Context-dependent Personalized Robot Feedback to Improve Learning:
Roshni Kaushik and Reid Simmons. Context-awareness in HRI Workshop (part of the Human-Robot Interactions Conference 2022)

Early Prediction of Student Engagement-related Events from Facial and Contextual Features:
Roshni Kaushik and Reid Simmons. International Conference on Social Robotics (ICSR) 2021.

Perception of Emotion in Torso and Arm Movements on Humanoid Robot Quori:
Roshni Kaushik and Reid Simmons, Companion of the 2021 ACM/IEEE International Conference on Human-Robot Interaction, 2021.


Human-Agent Collaboration

PhD Student: Michelle Zhao
Undergraduate Students: Timothy Hyun

In order to develop AI partners that can become effective teammates, we must endow them with basic social understanding—particularly the ability to understand humans' intentions, knowledge, and mental states.
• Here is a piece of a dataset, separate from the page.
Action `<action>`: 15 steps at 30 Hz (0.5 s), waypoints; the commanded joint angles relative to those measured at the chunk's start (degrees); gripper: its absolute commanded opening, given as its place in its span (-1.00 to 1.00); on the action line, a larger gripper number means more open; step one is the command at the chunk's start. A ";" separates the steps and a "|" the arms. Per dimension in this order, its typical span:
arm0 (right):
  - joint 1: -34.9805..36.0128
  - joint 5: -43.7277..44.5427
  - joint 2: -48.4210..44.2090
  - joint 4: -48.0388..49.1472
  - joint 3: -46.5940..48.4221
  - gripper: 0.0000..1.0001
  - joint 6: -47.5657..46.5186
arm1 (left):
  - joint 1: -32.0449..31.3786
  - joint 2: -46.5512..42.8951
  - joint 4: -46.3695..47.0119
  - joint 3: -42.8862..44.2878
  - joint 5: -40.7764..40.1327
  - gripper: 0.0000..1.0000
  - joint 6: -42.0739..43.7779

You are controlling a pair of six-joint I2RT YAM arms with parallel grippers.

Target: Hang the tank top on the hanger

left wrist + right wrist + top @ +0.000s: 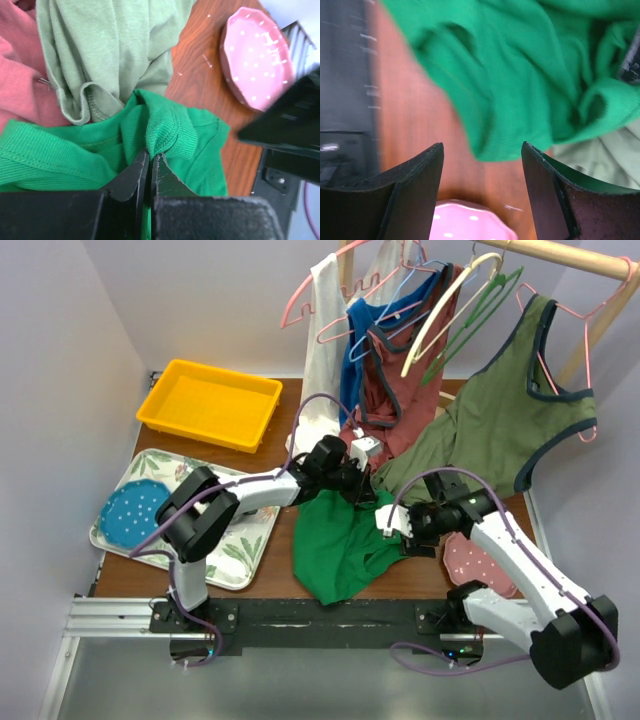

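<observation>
The tank top lies crumpled at the middle of the desk's near edge. Only the left wrist view shows the left jaws clamped on its ribbed fold. The right wrist view shows the right jaws apart just beside it.

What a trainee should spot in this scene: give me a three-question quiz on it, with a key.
1. True or false: the left gripper is shut on the tank top.
2. The right gripper is: A open; B shut on the tank top; C out of view.
3. Fill in: the dark-green hanger hangs from the wooden ___.
Key: 1 true; 2 A; 3 rail.
</observation>
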 commanded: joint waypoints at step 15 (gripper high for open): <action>5.42 18.97 5.03 20.33 -10.36 0.31 7.07 | 2.18 -6.18 9.84 -2.05 3.78 -1.00 -9.80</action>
The ability to infer other humans' mental models and use those models to perform actions, make predictions, and evaluate outcomes is called Theory of Mind (ToM). This research focuses on developing algorithms for artificial agents to be able to collaborate with human partners by (i) understanding human behavior and preferences, (ii) coordinating on task strategies, and (iii) influencing mutual adaptation between agent and human. Using integrated ML approaches, including Reinforcement Learning and Behavioral Cloning (Imitation Learning), we aim to build effective robot and AI teammates with the ability to both understand the strategic preferences of their partner, and communicate their own preferences.
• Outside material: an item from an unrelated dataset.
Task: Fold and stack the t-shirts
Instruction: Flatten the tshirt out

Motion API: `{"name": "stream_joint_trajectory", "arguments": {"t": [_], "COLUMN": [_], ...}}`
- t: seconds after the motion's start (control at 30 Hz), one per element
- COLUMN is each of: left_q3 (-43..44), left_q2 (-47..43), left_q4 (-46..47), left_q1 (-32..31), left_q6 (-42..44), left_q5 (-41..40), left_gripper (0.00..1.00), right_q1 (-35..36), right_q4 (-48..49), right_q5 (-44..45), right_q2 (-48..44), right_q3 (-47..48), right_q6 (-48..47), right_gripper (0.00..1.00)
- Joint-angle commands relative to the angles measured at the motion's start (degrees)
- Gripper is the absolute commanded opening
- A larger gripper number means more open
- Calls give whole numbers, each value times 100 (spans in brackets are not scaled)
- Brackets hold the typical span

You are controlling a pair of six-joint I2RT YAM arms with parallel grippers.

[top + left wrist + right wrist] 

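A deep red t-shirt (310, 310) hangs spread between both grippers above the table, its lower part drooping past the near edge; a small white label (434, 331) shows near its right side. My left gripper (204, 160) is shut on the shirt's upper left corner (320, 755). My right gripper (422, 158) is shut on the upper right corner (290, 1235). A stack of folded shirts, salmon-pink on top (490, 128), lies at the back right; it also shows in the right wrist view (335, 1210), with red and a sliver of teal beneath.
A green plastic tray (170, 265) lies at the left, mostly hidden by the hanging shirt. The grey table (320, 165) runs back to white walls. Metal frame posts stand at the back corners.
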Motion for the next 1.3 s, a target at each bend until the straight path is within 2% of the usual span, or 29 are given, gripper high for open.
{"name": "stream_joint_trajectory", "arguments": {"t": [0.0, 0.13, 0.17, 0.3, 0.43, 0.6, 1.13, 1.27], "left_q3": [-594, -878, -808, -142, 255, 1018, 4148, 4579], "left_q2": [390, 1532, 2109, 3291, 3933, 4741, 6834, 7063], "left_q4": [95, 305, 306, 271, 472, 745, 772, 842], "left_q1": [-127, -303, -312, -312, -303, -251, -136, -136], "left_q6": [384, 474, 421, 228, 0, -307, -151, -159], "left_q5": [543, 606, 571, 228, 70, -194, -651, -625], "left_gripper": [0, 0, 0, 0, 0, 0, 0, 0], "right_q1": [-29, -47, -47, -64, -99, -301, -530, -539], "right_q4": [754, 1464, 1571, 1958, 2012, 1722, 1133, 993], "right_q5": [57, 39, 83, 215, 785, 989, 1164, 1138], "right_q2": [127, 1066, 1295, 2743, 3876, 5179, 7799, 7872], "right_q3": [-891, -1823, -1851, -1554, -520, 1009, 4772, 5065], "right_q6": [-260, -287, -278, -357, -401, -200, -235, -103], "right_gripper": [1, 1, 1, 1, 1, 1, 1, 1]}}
Adapting Language Complexity for AI-Based Assistance:
Michelle Zhao, Reid Simmons, Henny Admoni. Workshop on Lifelong Learning and Personalization in Long-Term Human-Robot Interaction at HRI 2021.


Personalized behavior models for human-AI assistance

Masters Student: Daphne Chen

In order for artificially intelligent agents to effectively work with humans in assistive settings, it is necessary for them to understand individual preferences for accomplishing different tasks. Thus in this work we aim to develop personalized models of human behavior that can learn how a human accomplishes a task within the constraints of their environment.

User-adaptive Models for Recognizing Food Preparation Activities:
Sebastian Stein and Stephen J. McKenna. 5th International Workshop on Multimedia for Cooking & Eating Activities in conjunction with the 21st ACM International Conference on Multimedia, 2013.

Modeling and Learning Constraints for Creative Tool Use:
Tesca Fitzgerald, Ashok Goel, and Andrea Thomaz. Frontiers in Robotics and AI, 2021.